● **Task**:
The listing, minus its pictures, is to be given again exactly.

● **Dataset content**:

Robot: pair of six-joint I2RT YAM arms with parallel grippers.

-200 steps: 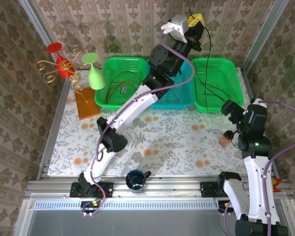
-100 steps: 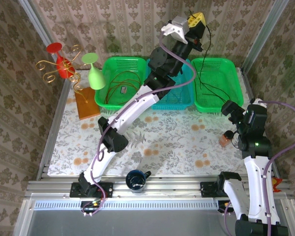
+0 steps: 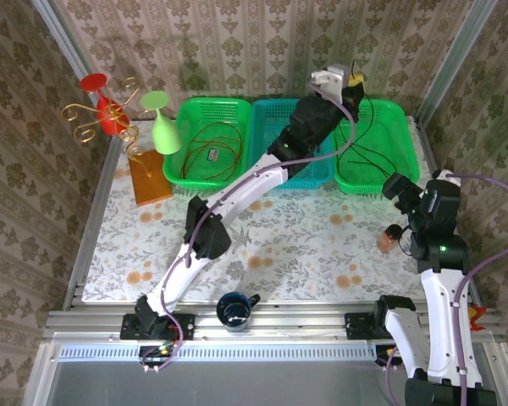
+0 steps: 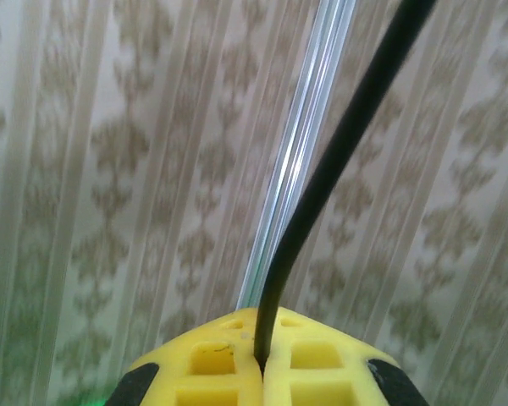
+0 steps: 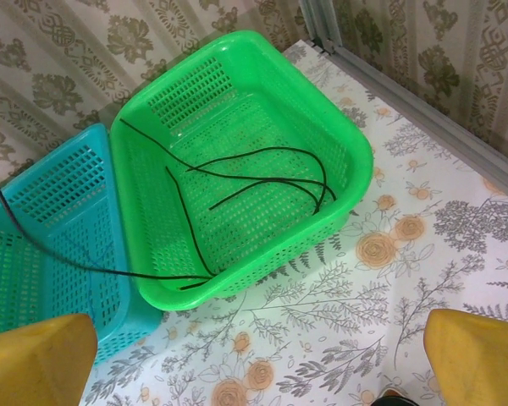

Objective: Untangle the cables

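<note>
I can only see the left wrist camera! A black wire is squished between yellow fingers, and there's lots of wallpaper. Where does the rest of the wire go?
Observer: The thin black cable hangs from the left hand down into the green plastic basket on the right.
Operator: Is it all alone in there?
Observer: No, more black cables lie looped on that basket's floor.
Operator: What's the other hand doing?
Observer: The right hand is open and holds nothing, above the flowered tablecloth beside that basket.
</note>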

● **Result of the task**:
Robot: pair of six-joint I2RT YAM arms with parallel grippers.

-200 steps: 
-100 steps: 
+0 steps: 
+0 steps: 
+0 steps: 

Objective: Untangle the cables

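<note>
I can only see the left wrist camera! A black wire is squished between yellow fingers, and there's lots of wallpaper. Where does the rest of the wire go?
Observer: The thin black cable hangs from the left hand down into the green plastic basket on the right.
Operator: Is it all alone in there?
Observer: No, more black cables lie looped on that basket's floor.
Operator: What's the other hand doing?
Observer: The right hand is open and holds nothing, above the flowered tablecloth beside that basket.
</note>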

The exercise is done.